There are several characteristics of therapy with children and adolescents:

1. Dysfunction is difficult to assess
   The problematic behaviour may represent short-lived problems or perturbations in development rather than signs of lasting clinical impairment.
2. Identifying cases is problematic
   Youth rarely refer themselves to treatment which makes that externalizing problems are overrepresented in treatment.
3. Dependence on adults
   The dependence of children on adults makes them vulnerable to multiple influences over which they have little control (e.g. living circumstances; parental mental health). Therefore, the family context needs to be addressed in treatment as well.
4. Social environment and treatment
   The social environment plays a very important role for children which makes that taking treatment alone (i.e. without a peer, parent or sibling) is often not possible.
5. Methodological challenges
   It is not clear whether self-report is an appropriate measure for young children and other methods may be flawed when used with youth (e.g. standardized assessment methods).
6. Heterogeneity of samples
   The studies that are conducted typically have very heterogeneous samples which makes interpretation of the results difficult.

Most therapy studies focus on non-referred cases (1), provide relatively brief treatments conducted in group format (2), evaluate the treatment in relation to symptom reduction and neglect impairments or adaptive functioning (3), do not evaluate clinical significance of symptom change (4) and do not conduct a follow-up (5).

Diverse differences among age-groups (e.g. language skills) indicate that treatment with similar general features must differ in numerous specific details when applied in different developmental periods. This leads to a classification dilemma (i.e. what cut-off to use).

Issues for treatment include the magnitude of therapeutic change (1), maintenance of change (2), identifying individual circumstances on which effective treatment depends (3), comorbidity (4), mechanisms of change (5), effectiveness of treatments (6) and the fit of therapy in clinical settings.

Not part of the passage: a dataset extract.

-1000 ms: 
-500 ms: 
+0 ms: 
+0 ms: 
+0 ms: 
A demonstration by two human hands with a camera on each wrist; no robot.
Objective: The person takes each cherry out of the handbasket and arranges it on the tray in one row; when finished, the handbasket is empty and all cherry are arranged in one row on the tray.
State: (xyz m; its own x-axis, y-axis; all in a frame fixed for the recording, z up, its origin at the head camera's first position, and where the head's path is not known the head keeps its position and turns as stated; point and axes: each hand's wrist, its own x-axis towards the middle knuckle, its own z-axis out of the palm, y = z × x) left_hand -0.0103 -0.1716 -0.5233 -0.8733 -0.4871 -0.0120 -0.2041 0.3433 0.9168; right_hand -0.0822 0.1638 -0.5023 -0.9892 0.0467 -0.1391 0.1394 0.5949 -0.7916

Researchers might not have difficulty finding statistical results because of researcher degrees of freedom. This contributes to the replication crisis. The type M error refers to overestimating the effect size as a result of a statistically significant result.

Ideas to resolve the replication crisis include better science communication (1), improved design and data collection (2) and better data analysis (3). The replication crisis appears to be the result of a flawed scientific paradigm rather than the result of a set of individual errors.

There are five major challenges in assessing experimental evidence within clinical neuropsychology:

1. Clinical tests can include a wide range of outcomes
   A test with a large number of dependent variables might have several significant results because of chance.
2. Replicating findings in specific and sufficiently large patient groups
   It is difficult to replicate findings in rare diseases and other specific groups. However, this could be aided by replicating a small part of a study in another study, so that researchers can help each other.
3. Determining whether a finding is robust and should be used in clinical practice
   It is difficult to determine whether a finding is robust and should consequently be used in clinical practice.
4. Determining whether an earlier finding can be disregarded
   It is difficult to determine whether there is enough evidence to disregard earlier conclusions that are widespread in clinical practice.
5. Translate group findings to individual patients
   It is difficult to generalize the findings of a study to an individual patient.